If this specific sequence also codes for a necessary gene—perhaps the gene that tells your bone marrow how to make red blood cells (RBCs)— using CRISPR would not just kill all cancer cells, it would also destroy the patient’s ability to make RBCs.
This is just an example of what could go wrong, not necessarily what would go wrong.
Phase I trial
Recently, studies on the safety of CRISPR technology in human patients have begun in the United States. Eighteen patients are slated to receive therapy with this technology; three have received it so far. The results of the treatment of these three patients were presented at the American Society of Hematology annual meeting in December 2019.1
In this Phase I trial, Edward A. Stadtmauer, MD, and colleagues from the University of Pennsylvania’s Abramson Cancer Center enrolled patients who had exhausted all other relevant treatment modalities for their cancer.
The CRISPR technology is deployed by removing autologous T-cells (a kind of white blood cell) from the patient. Then, the CRISPR Cas9 protein was transfected into these cells.
Now armed with these new weapons, the T-cells were infused back into the patient, where they went on to multiply into a persistent and regenerative army that will continually rove through each patient, looking for specific cancerous genes and shutting them down when they are found.
The researchers observed the cells expand and bind to their tumor targets with no serious adverse effects. Two patients experienced mild adverse effects that were manageable, and no neurotoxicities or cytokine release syndrome was observed.
The third patient has not been enrolled in the study long enough to make a safety determination.
In addition, the authors indicated that the technique shows promising efficacy, but given that this is a Phase I trial, definitive efficacy evaluation is not in scope.
Time will tell if these and other patients experience the intended anticancer effects of the therapy. If they do, their lives will be changed in a way no other human with cancer has experienced.
They will have a literal army of soldiers working day and night within their blood to seek and destroy cancer-causing genes within their bodies, with little to no adverse effects or rejection risks.
They will be cured.
Reference
https://ash.confex.com/ash/2019/webprogram/Paper122374.html
What is CRISPR?
CRISPR, which stands for clustered regularly interspaced short palindromic repeats, is a powerful tool that allows researchers to easily alter DNA sequences and modify gene function.
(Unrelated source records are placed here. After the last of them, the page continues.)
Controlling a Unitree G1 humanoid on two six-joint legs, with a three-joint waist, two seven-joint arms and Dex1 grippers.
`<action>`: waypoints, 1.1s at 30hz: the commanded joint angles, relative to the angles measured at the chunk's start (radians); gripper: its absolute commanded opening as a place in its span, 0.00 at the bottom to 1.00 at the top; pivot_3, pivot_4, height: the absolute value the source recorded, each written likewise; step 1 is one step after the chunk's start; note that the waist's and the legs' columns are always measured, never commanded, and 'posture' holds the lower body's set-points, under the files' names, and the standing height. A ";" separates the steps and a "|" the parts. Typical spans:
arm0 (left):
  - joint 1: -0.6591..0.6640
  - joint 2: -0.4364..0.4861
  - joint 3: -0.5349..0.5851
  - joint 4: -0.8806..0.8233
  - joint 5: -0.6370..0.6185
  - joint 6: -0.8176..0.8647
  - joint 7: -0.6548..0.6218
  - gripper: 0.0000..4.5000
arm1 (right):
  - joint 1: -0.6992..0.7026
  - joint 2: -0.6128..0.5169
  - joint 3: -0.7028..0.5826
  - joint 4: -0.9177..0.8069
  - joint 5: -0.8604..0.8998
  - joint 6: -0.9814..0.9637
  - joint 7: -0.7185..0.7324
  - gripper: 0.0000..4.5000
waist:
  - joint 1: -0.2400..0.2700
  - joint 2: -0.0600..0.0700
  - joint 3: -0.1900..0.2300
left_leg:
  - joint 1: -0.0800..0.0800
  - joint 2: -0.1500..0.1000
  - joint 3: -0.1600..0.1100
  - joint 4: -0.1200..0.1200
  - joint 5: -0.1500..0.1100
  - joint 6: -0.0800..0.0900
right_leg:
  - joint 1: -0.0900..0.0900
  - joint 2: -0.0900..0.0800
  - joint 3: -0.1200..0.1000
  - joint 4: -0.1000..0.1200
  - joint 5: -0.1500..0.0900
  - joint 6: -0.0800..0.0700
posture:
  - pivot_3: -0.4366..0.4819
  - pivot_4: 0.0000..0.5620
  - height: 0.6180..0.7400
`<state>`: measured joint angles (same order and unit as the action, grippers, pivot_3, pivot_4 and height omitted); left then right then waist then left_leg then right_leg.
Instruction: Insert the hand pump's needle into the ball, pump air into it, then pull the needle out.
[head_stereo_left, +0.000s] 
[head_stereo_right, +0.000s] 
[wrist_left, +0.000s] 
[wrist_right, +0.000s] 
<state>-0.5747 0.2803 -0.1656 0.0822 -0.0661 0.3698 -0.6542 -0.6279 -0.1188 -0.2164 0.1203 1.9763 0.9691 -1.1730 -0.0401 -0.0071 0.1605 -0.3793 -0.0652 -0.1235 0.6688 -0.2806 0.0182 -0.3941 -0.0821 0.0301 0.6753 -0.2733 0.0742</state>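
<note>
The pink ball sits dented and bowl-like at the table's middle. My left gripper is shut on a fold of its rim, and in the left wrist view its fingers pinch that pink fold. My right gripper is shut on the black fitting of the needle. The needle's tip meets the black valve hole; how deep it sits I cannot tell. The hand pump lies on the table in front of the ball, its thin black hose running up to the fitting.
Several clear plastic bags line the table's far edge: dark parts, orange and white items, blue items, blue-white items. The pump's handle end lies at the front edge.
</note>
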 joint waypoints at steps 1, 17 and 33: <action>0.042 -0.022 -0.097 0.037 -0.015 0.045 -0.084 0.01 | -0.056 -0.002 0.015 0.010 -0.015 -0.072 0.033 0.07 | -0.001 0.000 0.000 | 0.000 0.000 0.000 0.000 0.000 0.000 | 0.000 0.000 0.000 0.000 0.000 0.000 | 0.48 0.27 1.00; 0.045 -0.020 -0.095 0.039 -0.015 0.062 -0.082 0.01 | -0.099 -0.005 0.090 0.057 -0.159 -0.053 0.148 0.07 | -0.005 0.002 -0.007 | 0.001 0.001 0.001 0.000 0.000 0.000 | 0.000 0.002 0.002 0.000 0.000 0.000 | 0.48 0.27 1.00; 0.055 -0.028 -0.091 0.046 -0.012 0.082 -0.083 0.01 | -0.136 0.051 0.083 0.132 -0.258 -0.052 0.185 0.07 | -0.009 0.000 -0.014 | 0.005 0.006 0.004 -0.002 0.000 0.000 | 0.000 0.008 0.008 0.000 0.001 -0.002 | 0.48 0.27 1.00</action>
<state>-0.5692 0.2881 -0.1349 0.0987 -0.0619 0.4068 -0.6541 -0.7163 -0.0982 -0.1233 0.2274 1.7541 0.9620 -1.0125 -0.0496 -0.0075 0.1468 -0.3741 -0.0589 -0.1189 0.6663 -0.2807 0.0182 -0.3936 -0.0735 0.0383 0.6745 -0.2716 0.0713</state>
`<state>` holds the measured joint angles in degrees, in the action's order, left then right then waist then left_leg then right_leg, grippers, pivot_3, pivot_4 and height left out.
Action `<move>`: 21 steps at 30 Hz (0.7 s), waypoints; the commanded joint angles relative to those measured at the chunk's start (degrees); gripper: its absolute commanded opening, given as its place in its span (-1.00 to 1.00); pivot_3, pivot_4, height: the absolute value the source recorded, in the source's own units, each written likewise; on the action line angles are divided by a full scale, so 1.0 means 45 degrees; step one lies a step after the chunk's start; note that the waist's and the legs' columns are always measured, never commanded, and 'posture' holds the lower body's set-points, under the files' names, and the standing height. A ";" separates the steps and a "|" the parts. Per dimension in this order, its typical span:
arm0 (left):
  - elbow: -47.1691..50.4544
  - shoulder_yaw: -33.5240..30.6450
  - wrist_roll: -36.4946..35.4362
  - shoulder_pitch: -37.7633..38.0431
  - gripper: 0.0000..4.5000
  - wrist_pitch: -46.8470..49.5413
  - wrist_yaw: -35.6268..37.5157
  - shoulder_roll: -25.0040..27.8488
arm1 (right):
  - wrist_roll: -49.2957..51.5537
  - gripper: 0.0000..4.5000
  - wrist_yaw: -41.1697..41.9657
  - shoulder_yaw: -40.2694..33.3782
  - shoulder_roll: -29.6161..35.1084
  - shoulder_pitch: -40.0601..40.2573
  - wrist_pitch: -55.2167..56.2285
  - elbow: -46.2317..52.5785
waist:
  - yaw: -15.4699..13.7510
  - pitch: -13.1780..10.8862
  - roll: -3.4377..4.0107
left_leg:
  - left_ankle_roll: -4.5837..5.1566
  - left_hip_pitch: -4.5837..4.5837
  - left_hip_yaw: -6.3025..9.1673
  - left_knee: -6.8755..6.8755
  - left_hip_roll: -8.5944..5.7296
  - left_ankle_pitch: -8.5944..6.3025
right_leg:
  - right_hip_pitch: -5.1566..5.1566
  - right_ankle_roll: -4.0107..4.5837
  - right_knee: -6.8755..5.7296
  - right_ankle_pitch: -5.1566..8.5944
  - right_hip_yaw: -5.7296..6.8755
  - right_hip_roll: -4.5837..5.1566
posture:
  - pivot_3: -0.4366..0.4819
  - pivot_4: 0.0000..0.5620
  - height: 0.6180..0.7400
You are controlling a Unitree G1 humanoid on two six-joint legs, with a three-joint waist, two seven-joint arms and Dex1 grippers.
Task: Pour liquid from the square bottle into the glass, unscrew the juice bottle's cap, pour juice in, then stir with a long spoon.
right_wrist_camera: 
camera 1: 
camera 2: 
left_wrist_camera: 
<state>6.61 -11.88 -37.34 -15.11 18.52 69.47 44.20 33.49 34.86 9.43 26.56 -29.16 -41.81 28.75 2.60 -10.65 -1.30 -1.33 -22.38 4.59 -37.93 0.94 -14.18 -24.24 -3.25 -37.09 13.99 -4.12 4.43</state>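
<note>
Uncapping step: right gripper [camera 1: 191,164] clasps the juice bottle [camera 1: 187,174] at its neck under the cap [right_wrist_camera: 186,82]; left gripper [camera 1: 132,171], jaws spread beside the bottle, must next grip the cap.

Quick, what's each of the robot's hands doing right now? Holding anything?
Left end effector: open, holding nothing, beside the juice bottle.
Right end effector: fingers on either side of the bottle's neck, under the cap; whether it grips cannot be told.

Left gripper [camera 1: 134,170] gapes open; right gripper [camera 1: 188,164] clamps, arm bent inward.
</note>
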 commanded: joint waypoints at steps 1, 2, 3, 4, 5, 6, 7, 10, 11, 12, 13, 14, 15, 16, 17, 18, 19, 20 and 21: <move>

Nucleotides—DNA’s four building blocks—are used to code sequences that are converted to a messenger molecule called RNA. For RNA to be transcribed from DNA, various coding mechanisms guide the transcriptase proteins where to go, where to start, and where to stop. This RNA travels to ribosomal subunits within the cell where it is used to create proteins.
Part of the coding strategy used by DNA employs various repeats and spacers, nucleotide information that is useful to the cellular machinery used to transcribe RNA but does not contain information contained in the transcription.
CRISPR technology relies on these repeats and stops to identify where a specific gene exists. Specifically, CRISPR uses a protein called Cas9 (which stands for CRISPR-associated protein 9) that compares the DNA in a cell with the DNA sequence it is seeking. It attaches to DNA and roves along the strand, comparing what it “sees” with the sequence it has been assigned to “find.”
Once it finds this sequence, this Cas9 protein generally cleaves the DNA at this sequence, rendering it useless.
Other forms of CRISPR technology allow for other mechanisms of action at this target site, but the result is generally the same—the gene is inactivated. The sequence of nucleotides the Cas9 protein searches is 20 nucleotides long, which allows for enough specificity to target individual genes on a DNA molecule.